Regression Model with B-Splines not converge

Hi, I’m new to Stan and my model can not converge.

Here’s a brief introduction to my model.

I need to estimate the mortality rate for 21 countys in 21 years (1995~2015). Thus the data is one 21x21 matrix for births x and one for deaths y.

So denote underlying mortality rate as Alpha, this is a binomial distribution with y \sim binomial(x, Alpha). And it is obvious that the mortality rate should be quite small, say 96 deaths out of 22626.

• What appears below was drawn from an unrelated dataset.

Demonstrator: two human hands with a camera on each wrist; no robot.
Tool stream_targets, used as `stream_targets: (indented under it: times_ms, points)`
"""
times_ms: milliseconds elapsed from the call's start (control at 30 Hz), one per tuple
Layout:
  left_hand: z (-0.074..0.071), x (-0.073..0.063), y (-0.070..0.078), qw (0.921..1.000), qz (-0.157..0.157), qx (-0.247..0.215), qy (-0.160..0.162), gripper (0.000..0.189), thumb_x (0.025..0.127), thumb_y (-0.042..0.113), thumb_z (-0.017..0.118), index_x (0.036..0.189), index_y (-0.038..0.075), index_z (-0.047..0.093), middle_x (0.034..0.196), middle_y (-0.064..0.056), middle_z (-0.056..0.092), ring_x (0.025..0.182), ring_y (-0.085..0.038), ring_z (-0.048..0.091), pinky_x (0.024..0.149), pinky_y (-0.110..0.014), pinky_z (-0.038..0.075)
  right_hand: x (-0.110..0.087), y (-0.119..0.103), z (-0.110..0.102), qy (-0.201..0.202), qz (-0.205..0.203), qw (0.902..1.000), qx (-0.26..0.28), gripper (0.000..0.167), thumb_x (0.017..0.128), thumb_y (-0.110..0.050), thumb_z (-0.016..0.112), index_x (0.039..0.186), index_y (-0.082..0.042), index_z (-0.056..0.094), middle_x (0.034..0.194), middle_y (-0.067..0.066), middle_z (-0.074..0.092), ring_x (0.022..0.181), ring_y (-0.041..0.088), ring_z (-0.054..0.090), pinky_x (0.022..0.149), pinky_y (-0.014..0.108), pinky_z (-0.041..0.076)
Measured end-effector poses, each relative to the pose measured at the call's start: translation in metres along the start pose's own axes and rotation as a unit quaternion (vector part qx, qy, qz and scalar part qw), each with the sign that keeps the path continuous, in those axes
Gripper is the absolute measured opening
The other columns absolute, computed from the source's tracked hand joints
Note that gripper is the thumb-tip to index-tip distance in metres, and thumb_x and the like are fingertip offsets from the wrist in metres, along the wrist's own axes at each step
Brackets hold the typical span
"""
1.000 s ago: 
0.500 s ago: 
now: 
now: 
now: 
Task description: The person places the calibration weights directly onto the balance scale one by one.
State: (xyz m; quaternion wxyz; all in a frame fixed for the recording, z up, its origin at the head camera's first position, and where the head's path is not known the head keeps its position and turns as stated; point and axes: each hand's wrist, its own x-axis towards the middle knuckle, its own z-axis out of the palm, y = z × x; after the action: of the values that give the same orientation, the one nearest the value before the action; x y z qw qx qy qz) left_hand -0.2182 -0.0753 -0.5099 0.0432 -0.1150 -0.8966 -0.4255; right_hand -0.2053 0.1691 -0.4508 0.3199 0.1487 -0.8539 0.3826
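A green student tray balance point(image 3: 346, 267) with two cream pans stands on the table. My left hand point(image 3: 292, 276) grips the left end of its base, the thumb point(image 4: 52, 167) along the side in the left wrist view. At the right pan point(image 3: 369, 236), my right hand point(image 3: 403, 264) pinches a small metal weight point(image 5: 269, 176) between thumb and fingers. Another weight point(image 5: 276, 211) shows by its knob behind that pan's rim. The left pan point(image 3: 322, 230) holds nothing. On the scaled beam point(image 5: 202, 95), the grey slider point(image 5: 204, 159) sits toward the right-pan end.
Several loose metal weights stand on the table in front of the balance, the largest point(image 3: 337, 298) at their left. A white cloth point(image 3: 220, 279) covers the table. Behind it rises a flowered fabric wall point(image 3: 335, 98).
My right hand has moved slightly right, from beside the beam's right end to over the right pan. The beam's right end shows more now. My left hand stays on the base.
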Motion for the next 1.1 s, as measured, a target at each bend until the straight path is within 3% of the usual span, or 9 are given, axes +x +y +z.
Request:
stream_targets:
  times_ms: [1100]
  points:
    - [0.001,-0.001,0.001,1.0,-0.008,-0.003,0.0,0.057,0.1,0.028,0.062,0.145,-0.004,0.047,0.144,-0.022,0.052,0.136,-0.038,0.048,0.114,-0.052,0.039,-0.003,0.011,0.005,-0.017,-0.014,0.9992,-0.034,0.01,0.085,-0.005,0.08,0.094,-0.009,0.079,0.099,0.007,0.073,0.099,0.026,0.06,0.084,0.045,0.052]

For Alpha, I use a bayesian penalized spline regression model. The original model is shown in this picture (cut from the paper I read).

I did a little change to this original model.

  1. \Psi in this original model is the log transformation of true mortality rate. Yet I found that when calculating true rate, \exp(\Psi) are not constrained in [0,1]. So I modeled \Psi as the logit transformation of true rate.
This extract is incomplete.